Lors de crises ou de catastrophes d’origine naturelle majeures, l’engagement massif de personnel local pour un temps limité a souvent pour conséquence de provoquer un grand déséquilibre dans le système de santé du pays sinistré. Après les bombardements sur la bande de Gaza en 2008, la plupart des ONG ont ainsi décidé de se lancer dans la santé mentale pour répondre au stress post-traumatique de la population. Elles ont ainsi engagé massivement, avec des salaires bien supérieurs à ceux pratiqués à Gaza, des psychologues palestiniens formés par le Gaza Community Mental Health Programme et qui travaillaient pour cette institution.
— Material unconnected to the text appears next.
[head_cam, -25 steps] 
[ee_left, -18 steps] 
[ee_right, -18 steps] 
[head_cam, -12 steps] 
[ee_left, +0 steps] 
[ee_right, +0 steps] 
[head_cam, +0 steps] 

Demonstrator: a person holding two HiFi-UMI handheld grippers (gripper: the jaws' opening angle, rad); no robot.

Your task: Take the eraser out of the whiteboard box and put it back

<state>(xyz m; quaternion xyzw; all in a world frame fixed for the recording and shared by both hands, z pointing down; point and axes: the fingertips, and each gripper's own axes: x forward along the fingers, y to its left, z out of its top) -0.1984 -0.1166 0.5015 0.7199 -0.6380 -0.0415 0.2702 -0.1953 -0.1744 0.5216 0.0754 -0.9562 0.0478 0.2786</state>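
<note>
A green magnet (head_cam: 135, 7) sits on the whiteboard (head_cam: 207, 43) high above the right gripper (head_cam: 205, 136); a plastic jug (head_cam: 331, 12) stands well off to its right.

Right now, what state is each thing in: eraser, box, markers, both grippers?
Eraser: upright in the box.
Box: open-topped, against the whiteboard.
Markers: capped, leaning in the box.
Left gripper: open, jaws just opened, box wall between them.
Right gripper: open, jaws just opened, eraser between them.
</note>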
Quelques mois plus tard, tous ces professionnels étaient remerciés par les ONG qui avaient mis fin à leur projet d’urgence. C’est le Dr Eyad El Sarraj, directeur-fondateur de cette remarquable institution – avec qui nous avions collaboré au début des années 1990 – qui nous avait interpellés sur ce type de dégâts collatéraux provoqués par l’intervention des ONG humanitaires.
Au risque de nous répéter, la responsabilité des pénuries et des mécanismes pour tenter de les combler est évidemment très partagée entre les gouvernements des pays occidentaux et ceux des pays défavorisés. Les premiers, parce qu’ils ne forment pas assez de personnel pour soigner leur population et s’appuient, pour compenser leur inaction et leur manque de vison, sur le personnel de santé des pays moins favorisés. Et les seconds, pour leur manque de moyens, certes, mais aussi de volonté politique d’investir des budgets en santé pour développer des services accessibles à la population. Ils pourraient sans doute y parvenir si l’on introduisait enfin une couverture universelle de santé et s’ils garantissaient des conditions de travail et des salaires décents à leurs personnels de santé. Ainsi éviteraient-ils que ces derniers, après leur formation, ne rêvent trop souvent malgré tout que d’une chose : émigrer vers les pays occidentaux.